Bellows, who became Maine’s top elections official in 2021 and the first woman to hold the role after serving two terms in the Maine Senate, had been widely viewed for months as a candidate to replace Mills, a Democrat who will wrap up her second and final term next year. 

The progressive from Manchester will have to make the case she can win over swing voters throughout Maine, such as those who opposed her decision to initially disqualify President Donald Trump from last year’s primary ballot on insurrection-related grounds. It turned her into a lightning-rod figure among Republicans until the U.S. Supreme Court reversed the move. 

In an interview ahead of Wednesday’s announcement, Bellows focused on how she grew up poor in rural Hancock County and worked her way through high school and college as a waitress, babysitter and at a local lobster pound, among other jobs. She also noted the Kennebec County district she represented as a senator also backed Trump in 2016.

“I know what it’s like to work hard for everything you have, because I’ve never had anything handed to me,” Bellows said, mentioning the cost of living, child care, education and economic issues as priorities ahead of a kickoff event Wednesday morning in her hometown of Hancock.

Bellows is the best-known candidate to officially declare a gubernatorial bid so far, with former Maine Senate President Troy Jackson, D-Allagash, only saying earlier in March he is exploring a run for the Blaine House. Democrats have controlled the governor’s office and Legislature since 2018, but an array of Republicans who are looking at the race will feel encouraged by the fact Maine has not consecutively elected governors of the same party since 1959.

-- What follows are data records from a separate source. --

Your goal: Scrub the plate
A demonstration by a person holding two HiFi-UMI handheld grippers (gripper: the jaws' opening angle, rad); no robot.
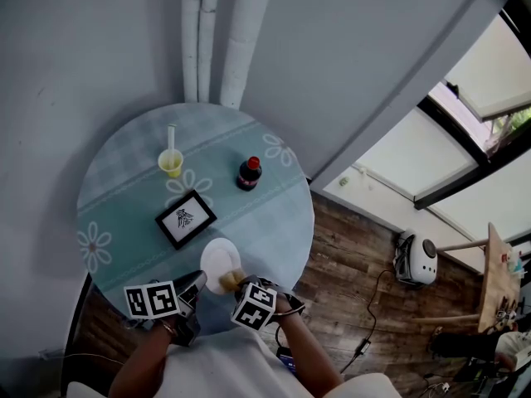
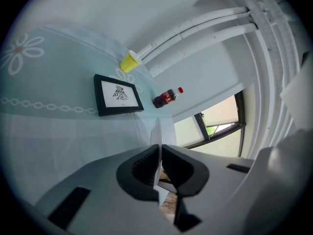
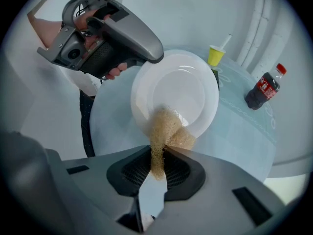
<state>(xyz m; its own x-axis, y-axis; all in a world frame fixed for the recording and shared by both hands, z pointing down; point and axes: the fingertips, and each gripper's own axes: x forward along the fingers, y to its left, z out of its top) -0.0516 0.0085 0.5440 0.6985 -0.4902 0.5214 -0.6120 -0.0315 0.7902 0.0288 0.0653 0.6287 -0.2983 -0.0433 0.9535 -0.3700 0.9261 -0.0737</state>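
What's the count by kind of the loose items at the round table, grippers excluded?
white round plate: 1
tan mesh scrubber: 1
yellow plastic cup with straw: 1
dark cola bottle with red cap: 1
black-framed picture: 1
Total: 5

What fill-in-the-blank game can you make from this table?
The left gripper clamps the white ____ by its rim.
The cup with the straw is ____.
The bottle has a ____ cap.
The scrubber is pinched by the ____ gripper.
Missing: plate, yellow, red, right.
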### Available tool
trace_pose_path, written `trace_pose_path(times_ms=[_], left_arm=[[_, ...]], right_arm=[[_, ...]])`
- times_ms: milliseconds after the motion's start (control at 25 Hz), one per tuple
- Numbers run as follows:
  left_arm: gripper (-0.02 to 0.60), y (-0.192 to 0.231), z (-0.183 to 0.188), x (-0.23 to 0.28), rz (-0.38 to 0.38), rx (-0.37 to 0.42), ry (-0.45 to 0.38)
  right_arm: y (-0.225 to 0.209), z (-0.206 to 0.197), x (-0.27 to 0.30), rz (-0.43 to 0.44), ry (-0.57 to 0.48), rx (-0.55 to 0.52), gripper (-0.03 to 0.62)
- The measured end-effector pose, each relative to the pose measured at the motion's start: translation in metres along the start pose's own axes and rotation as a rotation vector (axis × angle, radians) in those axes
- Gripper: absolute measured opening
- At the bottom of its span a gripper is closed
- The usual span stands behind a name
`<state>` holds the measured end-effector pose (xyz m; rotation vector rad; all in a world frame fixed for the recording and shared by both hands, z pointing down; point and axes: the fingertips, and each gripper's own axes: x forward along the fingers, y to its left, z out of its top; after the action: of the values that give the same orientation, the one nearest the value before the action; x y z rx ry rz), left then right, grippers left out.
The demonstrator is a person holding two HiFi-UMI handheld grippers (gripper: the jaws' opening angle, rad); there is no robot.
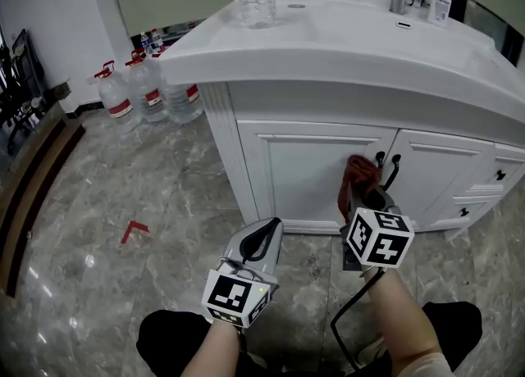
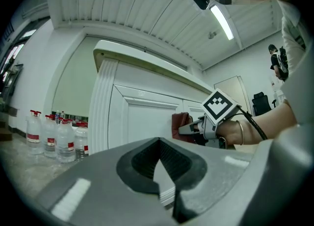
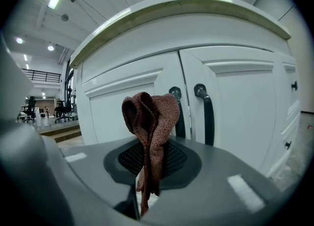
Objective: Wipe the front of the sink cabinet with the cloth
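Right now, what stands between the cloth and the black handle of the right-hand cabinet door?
The left door's black handle stands there, between the cloth and the right door's handle. The right gripper view shows it best.

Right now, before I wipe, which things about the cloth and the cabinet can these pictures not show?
- Whether the cloth touches the door: in the head view the right gripper covers that spot.
- Right end of the cabinet: cut off by the head view's edge.
- Print on the floor bottles: too small in every view.
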<state>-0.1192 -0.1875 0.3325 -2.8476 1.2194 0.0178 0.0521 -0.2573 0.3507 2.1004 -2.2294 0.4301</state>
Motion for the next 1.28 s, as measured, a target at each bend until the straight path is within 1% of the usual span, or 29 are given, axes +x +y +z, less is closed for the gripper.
trace_pose_path(times_ms=[120, 240, 440, 600, 720, 840, 1000, 1160, 1280], left_arm=[[0.000, 0.014, -0.005, -0.007, 0.024, 0.002, 0.010], [0.000, 0.031, -0.010, -0.016, 0.064, 0.010, 0.021], [0.000, 0.064, -0.018, -0.034, 0.136, -0.017, 0.022], [0.000, 0.090, -0.020, -0.049, 0.190, -0.033, 0.018], [0.000, 0.104, -0.020, -0.057, 0.221, -0.048, 0.016], [0.000, 0.111, -0.019, -0.060, 0.238, -0.051, 0.018], [0.000, 0.109, -0.020, -0.058, 0.228, -0.035, 0.025], [0.000, 0.098, -0.024, -0.048, 0.197, -0.008, 0.040], [0.000, 0.089, -0.027, -0.036, 0.165, -0.033, 0.033]], right_arm=[[0.022, -0.005, 0.002, 0.061, -0.013, -0.018, 0.083], [0.060, -0.015, 0.010, 0.150, -0.015, -0.053, 0.083], [0.130, -0.057, 0.037, 0.284, 0.039, -0.073, 0.083], [0.173, -0.082, 0.059, 0.347, 0.072, -0.065, 0.081], [0.195, -0.094, 0.074, 0.376, 0.093, -0.055, 0.083], [0.203, -0.100, 0.084, 0.375, 0.105, -0.057, 0.083], [0.194, -0.104, 0.088, 0.354, 0.111, -0.050, 0.083], [0.176, -0.104, 0.085, 0.338, 0.114, -0.056, 0.084], [0.157, -0.102, 0.081, 0.310, 0.109, -0.061, 0.084]])
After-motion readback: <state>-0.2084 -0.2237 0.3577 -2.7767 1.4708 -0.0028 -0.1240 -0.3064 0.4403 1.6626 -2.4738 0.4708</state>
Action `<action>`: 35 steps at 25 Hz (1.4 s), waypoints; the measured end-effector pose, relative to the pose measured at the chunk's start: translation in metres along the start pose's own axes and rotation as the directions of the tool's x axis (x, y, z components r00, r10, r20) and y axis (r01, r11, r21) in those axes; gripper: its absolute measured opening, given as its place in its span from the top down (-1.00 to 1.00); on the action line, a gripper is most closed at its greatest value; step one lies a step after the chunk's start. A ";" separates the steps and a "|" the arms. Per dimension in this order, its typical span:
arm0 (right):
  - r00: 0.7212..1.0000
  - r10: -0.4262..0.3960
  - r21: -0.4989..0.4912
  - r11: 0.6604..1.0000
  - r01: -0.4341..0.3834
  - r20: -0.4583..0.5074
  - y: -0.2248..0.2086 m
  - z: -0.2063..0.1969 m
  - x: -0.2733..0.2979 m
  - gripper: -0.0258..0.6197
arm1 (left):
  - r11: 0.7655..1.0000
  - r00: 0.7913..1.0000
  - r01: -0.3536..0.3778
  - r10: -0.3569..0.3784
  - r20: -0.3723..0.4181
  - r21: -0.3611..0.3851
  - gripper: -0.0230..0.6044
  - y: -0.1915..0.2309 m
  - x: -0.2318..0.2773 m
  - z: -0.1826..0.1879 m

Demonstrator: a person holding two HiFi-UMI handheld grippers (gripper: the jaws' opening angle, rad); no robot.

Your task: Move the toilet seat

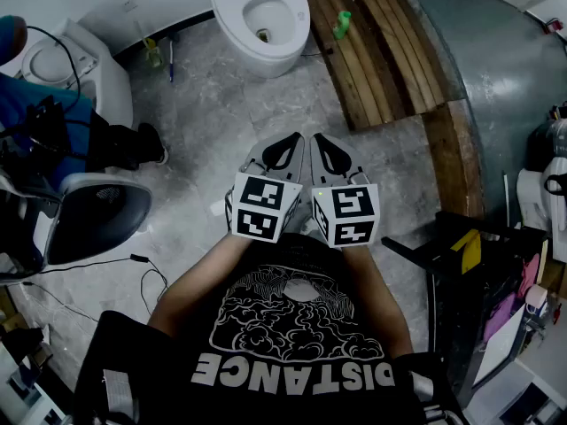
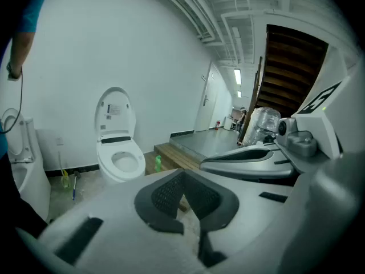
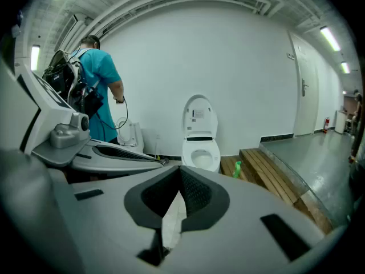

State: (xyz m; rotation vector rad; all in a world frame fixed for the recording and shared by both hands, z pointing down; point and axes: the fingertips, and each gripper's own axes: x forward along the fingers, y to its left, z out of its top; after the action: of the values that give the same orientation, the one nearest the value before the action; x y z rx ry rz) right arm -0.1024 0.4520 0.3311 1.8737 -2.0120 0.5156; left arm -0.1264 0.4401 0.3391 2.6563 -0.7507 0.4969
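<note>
A white toilet (image 1: 261, 16) stands against the far wall, well ahead of both grippers. Its lid (image 3: 199, 116) is raised against the wall, and the seat ring (image 3: 201, 153) lies down on the bowl. The same toilet (image 2: 117, 153) shows at the left in the left gripper view. My left gripper (image 1: 285, 149) and right gripper (image 1: 326, 153) are held side by side in front of my chest, pointing toward the toilet. Both are shut with nothing between the pads. Seen from their own cameras, the left gripper (image 2: 183, 193) and the right gripper (image 3: 178, 196) have their jaws closed together.
A slatted wooden platform (image 1: 381, 42) with a green bottle (image 1: 342, 23) lies right of the toilet, beside a grey ramp (image 1: 496, 69). A second toilet (image 1: 66, 60), a person in teal (image 3: 97, 90) and an office chair (image 1: 97, 211) are at the left. Cluttered shelves (image 1: 523, 273) stand at the right.
</note>
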 end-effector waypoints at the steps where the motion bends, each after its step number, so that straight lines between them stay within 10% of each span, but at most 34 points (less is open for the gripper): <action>1: 1.000 -0.008 -0.001 1.000 0.008 0.001 0.001 0.000 0.000 0.86 | 1.000 1.000 0.003 -0.003 0.000 0.000 0.89 0.001 -0.001 0.000; 21: 0.999 -0.036 -0.032 0.999 0.036 -0.008 0.000 0.013 0.025 0.86 | 0.999 1.000 0.020 -0.020 -0.002 0.028 0.89 0.024 0.012 0.012; 35: 0.989 0.132 -0.060 0.989 -0.136 -0.061 -0.070 0.021 0.075 0.86 | 0.990 0.991 -0.133 0.131 -0.039 -0.052 0.89 0.031 0.092 0.032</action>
State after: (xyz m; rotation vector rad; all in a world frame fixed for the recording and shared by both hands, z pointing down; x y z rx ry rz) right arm -0.0377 0.3720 0.3505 1.6762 -2.1011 0.5272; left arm -0.0624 0.3622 0.3558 2.5524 -0.9206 0.5488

Alluding to Mills’ dispute with Trump after the Republican president targeted Maine over its transgender athlete policies, Bellows said the governor “has always demonstrated toughness and pragmatism.” She also said Trump and Republican leaders in Washington constitute “a true threat to our democracy and our way of life here in Maine.”

“We as people here in Maine are going to have to step up, protect ourselves and take care of our own,” Bellows said.

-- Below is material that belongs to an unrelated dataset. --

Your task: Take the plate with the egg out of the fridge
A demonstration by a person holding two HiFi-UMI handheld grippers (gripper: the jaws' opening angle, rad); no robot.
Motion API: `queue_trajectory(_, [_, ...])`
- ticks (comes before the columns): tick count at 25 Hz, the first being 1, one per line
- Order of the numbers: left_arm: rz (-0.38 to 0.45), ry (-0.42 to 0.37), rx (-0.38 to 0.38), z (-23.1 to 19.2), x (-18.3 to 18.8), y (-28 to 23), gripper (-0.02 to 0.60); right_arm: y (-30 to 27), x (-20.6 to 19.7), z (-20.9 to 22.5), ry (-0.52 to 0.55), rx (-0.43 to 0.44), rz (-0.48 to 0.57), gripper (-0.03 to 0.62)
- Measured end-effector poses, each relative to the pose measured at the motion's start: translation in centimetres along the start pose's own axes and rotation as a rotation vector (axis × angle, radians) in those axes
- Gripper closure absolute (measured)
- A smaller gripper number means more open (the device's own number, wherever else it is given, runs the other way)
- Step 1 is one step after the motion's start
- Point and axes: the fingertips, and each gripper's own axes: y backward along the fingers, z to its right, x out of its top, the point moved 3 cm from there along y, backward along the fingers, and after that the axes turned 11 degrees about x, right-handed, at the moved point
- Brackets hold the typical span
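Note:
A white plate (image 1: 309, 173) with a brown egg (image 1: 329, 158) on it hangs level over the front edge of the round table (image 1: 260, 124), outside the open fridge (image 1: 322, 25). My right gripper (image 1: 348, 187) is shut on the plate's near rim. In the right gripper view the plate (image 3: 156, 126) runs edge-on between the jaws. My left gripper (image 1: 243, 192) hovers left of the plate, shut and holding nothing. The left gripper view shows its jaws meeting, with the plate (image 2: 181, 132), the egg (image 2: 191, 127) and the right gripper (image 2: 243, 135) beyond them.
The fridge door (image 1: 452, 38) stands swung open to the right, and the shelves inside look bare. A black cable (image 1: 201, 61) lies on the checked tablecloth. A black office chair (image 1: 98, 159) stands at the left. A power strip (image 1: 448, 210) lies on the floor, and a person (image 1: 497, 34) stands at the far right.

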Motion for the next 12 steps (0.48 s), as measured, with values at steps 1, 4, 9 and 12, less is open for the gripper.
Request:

Bellows rose in Maine politics as the head of the ACLU in Maine from 2005 to 2013. She ran a longshot campaign against U.S. Sen. Susan Collins the following year, winning less than 31 percent of votes. She went to the state Senate in 2016 and was elected twice more before stepping down to become secretary of state.

In that role, she has implemented online voter registration and automatic registration at motor vehicle offices. Bellows has also been vocal in opposing Republican-led attempts to institute photo ID requirements for Maine voters and put limits on the state’s no-excuse absentee voting rules. A referendum on that issue is set for November.

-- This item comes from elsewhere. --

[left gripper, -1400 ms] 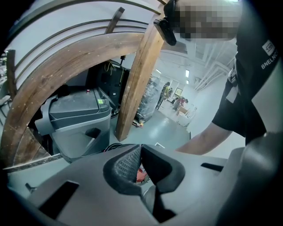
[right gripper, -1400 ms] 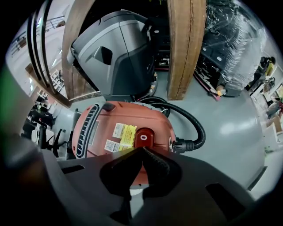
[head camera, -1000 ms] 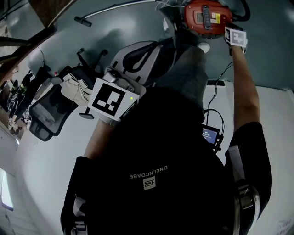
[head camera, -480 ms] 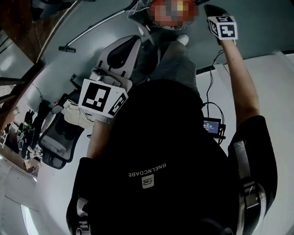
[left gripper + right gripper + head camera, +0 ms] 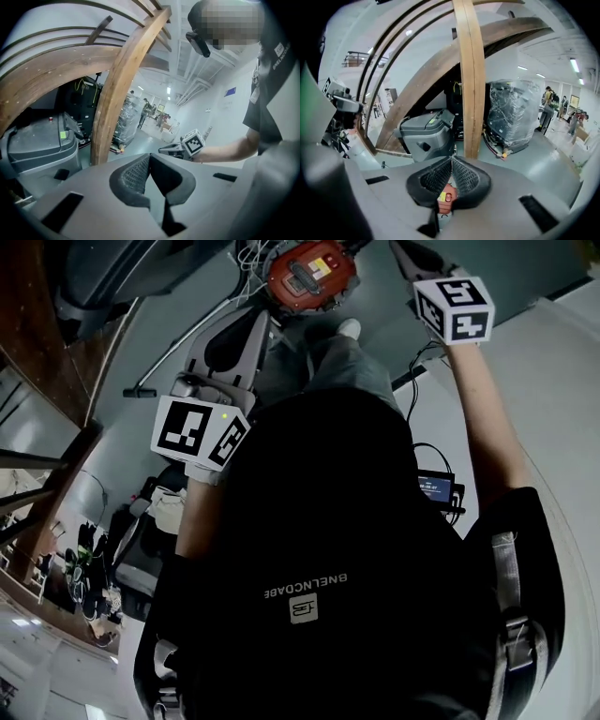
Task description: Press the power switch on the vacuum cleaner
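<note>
The round plastic vacuum cleaner (image 5: 309,276) was red-orange with a yellow label. The grey plastic left gripper (image 5: 150,157) and right gripper (image 5: 451,159) had black cross-hatched pads (image 5: 436,178) and white cubes (image 5: 454,308) printed with black squares. The curved wooden beam (image 5: 469,79) was light brown.

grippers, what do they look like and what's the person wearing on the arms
The left tool and right tool each have a grey moulded body ending in two dark pads with a cross-hatched grip. Each carries a white cube printed with black square markers; the left one shows a small green light. The person wears a black short-sleeved shirt.
</note>
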Tool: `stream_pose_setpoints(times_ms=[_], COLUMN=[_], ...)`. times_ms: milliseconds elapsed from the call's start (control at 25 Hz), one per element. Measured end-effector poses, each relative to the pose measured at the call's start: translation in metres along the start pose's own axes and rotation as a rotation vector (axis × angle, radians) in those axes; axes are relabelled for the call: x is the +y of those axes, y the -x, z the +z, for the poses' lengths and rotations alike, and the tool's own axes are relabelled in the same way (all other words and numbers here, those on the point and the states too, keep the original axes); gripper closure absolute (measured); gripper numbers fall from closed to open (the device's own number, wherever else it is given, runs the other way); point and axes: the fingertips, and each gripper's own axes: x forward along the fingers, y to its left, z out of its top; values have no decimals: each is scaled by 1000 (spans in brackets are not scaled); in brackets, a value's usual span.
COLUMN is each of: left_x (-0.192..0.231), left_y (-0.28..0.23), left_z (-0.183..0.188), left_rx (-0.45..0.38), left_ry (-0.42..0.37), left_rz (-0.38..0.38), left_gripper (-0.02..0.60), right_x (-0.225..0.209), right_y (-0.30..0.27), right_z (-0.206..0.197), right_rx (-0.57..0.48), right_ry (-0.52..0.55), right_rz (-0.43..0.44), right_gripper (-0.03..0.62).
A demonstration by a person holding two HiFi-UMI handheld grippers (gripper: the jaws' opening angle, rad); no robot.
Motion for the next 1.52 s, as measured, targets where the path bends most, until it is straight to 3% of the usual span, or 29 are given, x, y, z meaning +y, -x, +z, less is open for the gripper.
stream_pose_setpoints(times_ms=[360,520,960,1520], left_x=[-33,-51,-97,-138], left_y=[-20,-30,-50,-62], left_z=[69,92,116,114], left_rx=[-32,-37,-45,-31], left_ry=[-98,-136,-217,-240], left_rz=[-136,-210,-336,-372], left_gripper=[568,568,566,568], right_x=[-2,-3,7,-7], right_y=[124,173,259,292], right_z=[87,106,115,92], right_rx=[-201,-260,-386,-392], right_ry=[-59,-75,-114,-135], right_rz=[-142,-220,-338,-371], right_gripper=[568,568,568,568])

Apart from Jackson, other well-known Maine Democrats viewed as potential gubernatorial contenders include U.S. Rep. Jared Golden and Hannah Pingree, who leads the governor’s policy office. The Republican field is still not clear, but former elected officials and business leaders who have never been in office are among the floated names so far.

“We need a governor from Maine and for Maine who understands what families are going through and understands the challenges we’re facing and will fight hard to protect families like the one I grew up in,” Bellows said.